What is missing—and is crucial in order to support timely diagnosis of EPI and effective use of PERT—is a guiding framework to support clinical decision-making across the care continuum, across stages, disease progression, and treatment regimens—for patients who are at risk of EPI due to the cancer itself or its treatment.

This white paper aims to begin to fill that gap by providing practical, actionable guidance. These consensus statements aim to standardize care and reduce variability across cancer centers and oncology practices. Developing formal guidelines is a complex, resource-intensive process, but patients simply cannot afford for us to wait. The evidence and expert insights that exist now, leveraging current high-quality evidence-based guidelines on EPI in pancreatic cancer internationally and on EPI in other non-cancer conditions in the U.S., are sufficient to make practical, impactful changes until formal clinical practice guidelines are developed.

Thus, an Expert Working Group on Exocrine Pancreatic Insufficiency (EPI) and Pancreatic Enzyme Replacement Therapy (PERT) in Pancreatic Oncology (the Expert Working Group) was convened in 2024 by the Canopy Cancer Collective (Canopy), a learning health network of more than a dozen cancer centers collaborating to build, share, and scale best practices and evidence in pancreatic cancer. The methodology used to develop these consensus statements is described in detail in the Approach and Methodology section of this white paper. Briefly, however, the methods included qualitative research with healthcare providers treating EPI and pancreatic cancer and patients with lived experience with EPI, assembly of a multidisciplinary Expert Panel, and the development of key questions using the PICO framework, a structured approach for formulating clinical research questions by defining the Population, Intervention, Comparison, and Outcome (Schünemann et al., 2014), which in this study addressed specific patient populations, various PERT initiation strategies, and their impact on nutritional and symptomatic outcomes. Concurrently with qualitative data collection and throughout the consensus process, the research team conducted an iterative literature review. These data were used by the Expert Working Group to generate preliminary consensus statements, which led to a modified Delphi process. This paper features quotes which were gathered during the project’s qualitative research, to amplify critical voices, those of patients and healthcare providers, that highlight key insights and pathways to improve care.

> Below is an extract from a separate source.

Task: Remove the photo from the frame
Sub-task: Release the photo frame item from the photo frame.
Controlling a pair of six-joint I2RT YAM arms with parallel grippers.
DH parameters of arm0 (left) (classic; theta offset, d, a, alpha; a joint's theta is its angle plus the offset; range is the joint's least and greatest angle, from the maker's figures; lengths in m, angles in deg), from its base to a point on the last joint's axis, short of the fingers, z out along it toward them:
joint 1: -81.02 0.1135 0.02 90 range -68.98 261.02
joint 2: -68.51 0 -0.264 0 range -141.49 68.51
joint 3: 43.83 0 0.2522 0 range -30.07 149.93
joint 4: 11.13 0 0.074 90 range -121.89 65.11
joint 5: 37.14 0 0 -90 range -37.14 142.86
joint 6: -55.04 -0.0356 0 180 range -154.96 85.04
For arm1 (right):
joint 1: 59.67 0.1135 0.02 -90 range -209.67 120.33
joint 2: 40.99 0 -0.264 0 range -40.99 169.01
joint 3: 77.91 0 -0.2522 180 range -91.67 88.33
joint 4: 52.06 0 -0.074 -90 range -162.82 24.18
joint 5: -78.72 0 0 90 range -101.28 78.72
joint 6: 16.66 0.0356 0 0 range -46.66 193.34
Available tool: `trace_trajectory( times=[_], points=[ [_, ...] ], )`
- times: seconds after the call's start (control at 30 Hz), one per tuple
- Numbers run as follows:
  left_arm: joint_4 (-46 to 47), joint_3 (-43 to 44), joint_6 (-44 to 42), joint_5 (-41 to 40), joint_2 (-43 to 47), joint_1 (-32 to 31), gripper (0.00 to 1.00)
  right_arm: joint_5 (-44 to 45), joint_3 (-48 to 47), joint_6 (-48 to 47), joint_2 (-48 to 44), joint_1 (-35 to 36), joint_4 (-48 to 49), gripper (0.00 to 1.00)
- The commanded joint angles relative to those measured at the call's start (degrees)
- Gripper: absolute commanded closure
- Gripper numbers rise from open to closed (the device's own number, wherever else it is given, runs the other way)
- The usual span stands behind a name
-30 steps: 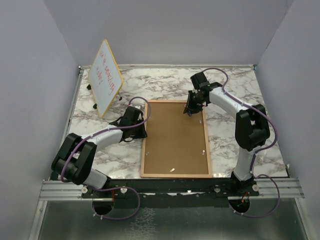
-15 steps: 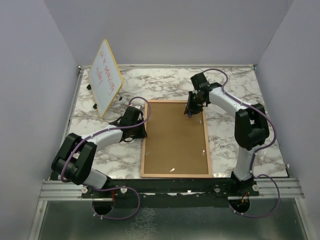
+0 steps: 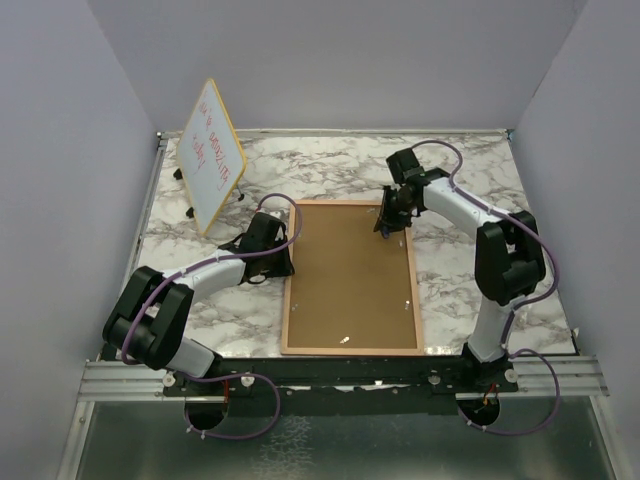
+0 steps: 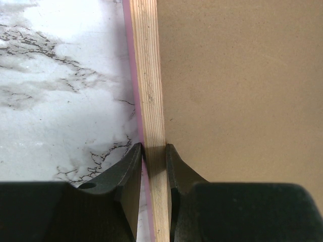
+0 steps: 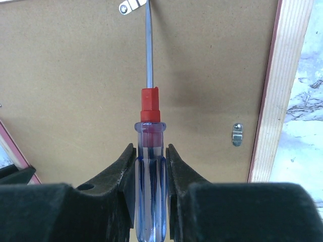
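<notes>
The frame (image 3: 350, 275) lies back-up on the table (image 3: 460, 180), the left gripper (image 4: 154, 148) clamped on its left rail, while the right gripper (image 5: 150, 151) is clamped on a screwdriver (image 5: 150, 108) whose blade tip sits at a metal clip (image 5: 132, 6) near the back's far edge.

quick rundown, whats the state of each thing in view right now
frame: face down on the table, fibreboard back up and in place
left gripper: shut on the frame's left rail
right gripper: shut on the screwdriver
screwdriver: held, shaft alongside a metal clip
whiteboard: standing tilted, far left
photo: not visible
</notes>
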Motion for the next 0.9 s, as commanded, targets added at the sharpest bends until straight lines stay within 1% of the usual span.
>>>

The goal for this effort is to provide pancreatic cancer care teams, including oncologists, surgeons, registered dietitians, nurses, advanced practice providers, pharmacists, supportive care providers, and researchers, with actionable consensus statements to put into practice, test, evaluate, and refine. Additionally, by leveraging models like Canopy’s learning health network, clinical teams implementing these recommendations have the potential to generate faster learning and better sharing, enabling transformation at scale that results in more integrated, interdisciplinary care among teams and, ultimately, improved patient outcomes (Smith et al., 2013; Brown et al., 2016; Enticott et al., 2021).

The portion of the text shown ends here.